Maybe it really does come down to the self, and the discipline of making no distinctions. I am recalled to the Rule of my community: To seek and serve Christ in all persons. Uh, and that would be right there in the Baptismal Covenant too. As far as the Buddheo-Christian slant goes, I would say that the Christ-self is our “true self” and our “original face,” and as far as how to relate to hurtful people, I guess I’ve found the answer…..to meet their true self with my true self……to speak to their Christ-self with the voice of my Christ-self without distinction, abstaining from blame.
 

Philippians 4:1-13
In any and all circumstances I have learned the secret of being well-fed and of going hungry, of having plenty and of being in need. 13 I can do all things through him who strengthens me.
(a different translation; RSV:  11 Not that I complain of want; for I have learned, in whatever state I am, to be content.  12 I know how to be abased, and I know how to abound; in any and all circumstances I have learned the secret of facing plenty and hunger, abundance and want.  13 I can do all things in him who strengthens me.)
I like the second translation better, but in the first translation I was struck by the phrase ‘the secret of’. There is indeed ‘a trick to it.’ A sort of spiritual re-framing that changes the whole perspective. I wish I could describe my experience of it, but it seems to be tied to the practice of silence and mindfulness, and an awareness of the truly vast expanse of interior and eternal space within us all. That space is surely the Realm of God, the Kingdom of Heaven. At least, that’s what I think. In that domain lies the secret of being content regardless of our circumstances, the freedom to be at ease in whatever state we find ourselves.

John 12:27-36
35 Jesus said to them, "The light is with you for a little longer. Walk while you have the light, so that the darkness may not overtake you. If you walk in the darkness, you do not know where you are going. 36 While you have the light, believe in the light, so that you may become children of light."

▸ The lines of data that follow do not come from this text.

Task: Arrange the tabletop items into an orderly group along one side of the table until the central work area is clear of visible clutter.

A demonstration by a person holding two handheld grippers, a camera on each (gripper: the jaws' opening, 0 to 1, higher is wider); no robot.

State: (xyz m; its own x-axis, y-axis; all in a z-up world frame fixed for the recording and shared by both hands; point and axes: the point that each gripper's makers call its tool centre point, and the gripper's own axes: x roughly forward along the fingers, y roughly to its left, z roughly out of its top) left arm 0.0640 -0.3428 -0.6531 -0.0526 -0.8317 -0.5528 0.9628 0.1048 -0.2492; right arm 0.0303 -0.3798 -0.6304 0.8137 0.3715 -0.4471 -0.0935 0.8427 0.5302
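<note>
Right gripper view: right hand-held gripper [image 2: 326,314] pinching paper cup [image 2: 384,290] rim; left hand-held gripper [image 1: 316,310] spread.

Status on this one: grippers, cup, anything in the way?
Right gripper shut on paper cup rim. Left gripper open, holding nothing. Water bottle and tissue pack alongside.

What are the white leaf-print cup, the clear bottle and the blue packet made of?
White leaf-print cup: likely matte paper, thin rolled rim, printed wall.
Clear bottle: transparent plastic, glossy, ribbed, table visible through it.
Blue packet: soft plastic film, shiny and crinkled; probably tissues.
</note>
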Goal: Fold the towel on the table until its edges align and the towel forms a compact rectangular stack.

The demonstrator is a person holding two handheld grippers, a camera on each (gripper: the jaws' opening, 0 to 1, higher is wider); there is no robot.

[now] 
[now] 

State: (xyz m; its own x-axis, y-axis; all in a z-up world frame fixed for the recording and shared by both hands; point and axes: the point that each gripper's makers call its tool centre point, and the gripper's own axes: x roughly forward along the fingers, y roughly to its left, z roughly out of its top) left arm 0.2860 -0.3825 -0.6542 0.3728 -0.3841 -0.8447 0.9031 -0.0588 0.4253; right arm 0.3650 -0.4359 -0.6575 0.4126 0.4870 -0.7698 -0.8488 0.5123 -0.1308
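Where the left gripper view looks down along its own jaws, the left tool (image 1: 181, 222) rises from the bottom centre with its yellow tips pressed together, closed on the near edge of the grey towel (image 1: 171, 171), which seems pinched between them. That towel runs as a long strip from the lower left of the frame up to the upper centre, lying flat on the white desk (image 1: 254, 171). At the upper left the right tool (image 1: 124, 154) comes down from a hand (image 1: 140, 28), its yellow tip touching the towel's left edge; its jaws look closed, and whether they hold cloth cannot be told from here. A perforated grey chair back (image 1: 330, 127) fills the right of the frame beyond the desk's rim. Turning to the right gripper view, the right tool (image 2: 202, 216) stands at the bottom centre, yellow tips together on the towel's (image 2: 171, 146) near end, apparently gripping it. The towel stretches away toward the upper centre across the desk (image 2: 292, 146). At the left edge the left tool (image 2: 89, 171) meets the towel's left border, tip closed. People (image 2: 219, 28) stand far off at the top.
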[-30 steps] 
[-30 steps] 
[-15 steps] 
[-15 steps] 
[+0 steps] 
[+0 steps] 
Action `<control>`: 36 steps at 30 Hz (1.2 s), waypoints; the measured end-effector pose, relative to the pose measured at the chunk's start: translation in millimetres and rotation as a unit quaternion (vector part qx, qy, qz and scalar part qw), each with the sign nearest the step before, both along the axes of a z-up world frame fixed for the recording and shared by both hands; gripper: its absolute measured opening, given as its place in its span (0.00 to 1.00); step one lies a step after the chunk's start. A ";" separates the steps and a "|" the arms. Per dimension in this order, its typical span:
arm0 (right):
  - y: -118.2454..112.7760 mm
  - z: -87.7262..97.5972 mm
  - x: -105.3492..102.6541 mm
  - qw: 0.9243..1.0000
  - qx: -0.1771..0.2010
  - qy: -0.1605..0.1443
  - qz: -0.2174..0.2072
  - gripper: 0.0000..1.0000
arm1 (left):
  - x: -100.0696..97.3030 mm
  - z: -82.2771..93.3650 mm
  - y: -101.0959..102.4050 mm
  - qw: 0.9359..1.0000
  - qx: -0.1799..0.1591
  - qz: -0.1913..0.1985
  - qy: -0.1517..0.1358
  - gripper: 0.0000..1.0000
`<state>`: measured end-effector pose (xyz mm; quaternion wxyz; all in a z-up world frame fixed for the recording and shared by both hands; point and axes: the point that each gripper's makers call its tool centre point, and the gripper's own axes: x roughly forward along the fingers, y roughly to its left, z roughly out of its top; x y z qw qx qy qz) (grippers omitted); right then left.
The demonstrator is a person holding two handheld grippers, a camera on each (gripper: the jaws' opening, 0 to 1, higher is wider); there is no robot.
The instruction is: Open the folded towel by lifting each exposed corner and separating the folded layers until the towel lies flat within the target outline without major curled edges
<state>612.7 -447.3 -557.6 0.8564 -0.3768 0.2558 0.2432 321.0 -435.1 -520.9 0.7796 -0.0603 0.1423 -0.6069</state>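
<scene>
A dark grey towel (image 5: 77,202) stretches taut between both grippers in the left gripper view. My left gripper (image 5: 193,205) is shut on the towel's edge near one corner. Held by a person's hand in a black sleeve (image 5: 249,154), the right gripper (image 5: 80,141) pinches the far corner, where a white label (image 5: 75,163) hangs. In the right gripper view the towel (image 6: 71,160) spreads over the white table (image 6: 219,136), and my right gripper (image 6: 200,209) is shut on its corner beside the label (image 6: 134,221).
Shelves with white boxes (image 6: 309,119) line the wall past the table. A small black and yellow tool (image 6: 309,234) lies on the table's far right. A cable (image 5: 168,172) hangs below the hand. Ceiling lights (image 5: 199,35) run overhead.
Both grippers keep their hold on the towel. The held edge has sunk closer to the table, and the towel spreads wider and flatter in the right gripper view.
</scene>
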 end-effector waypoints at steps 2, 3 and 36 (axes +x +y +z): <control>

I was troubled by the linear time frame, so I took the “time” to recast it in eternal terms. A ‘little longer’ is contained within eternity. I think Jesus is talking about paying attention to what is happening Now. He’s saying, you have the light now, so get on with it. Don’t worry about the time when you won’t have the light. You can bring the darkness on yourselves by refusing the present light, and dwelling in either the past or the future. The past and the future are a kind of illusion, and if you stay faithfully in the Now, you will be ‘children of light’, i.e. the light will be in you and of you, and the distinctions of “a little longer” and “while you have the light” will all fall away. In other words: stay in the Now, and you will never lose the Light.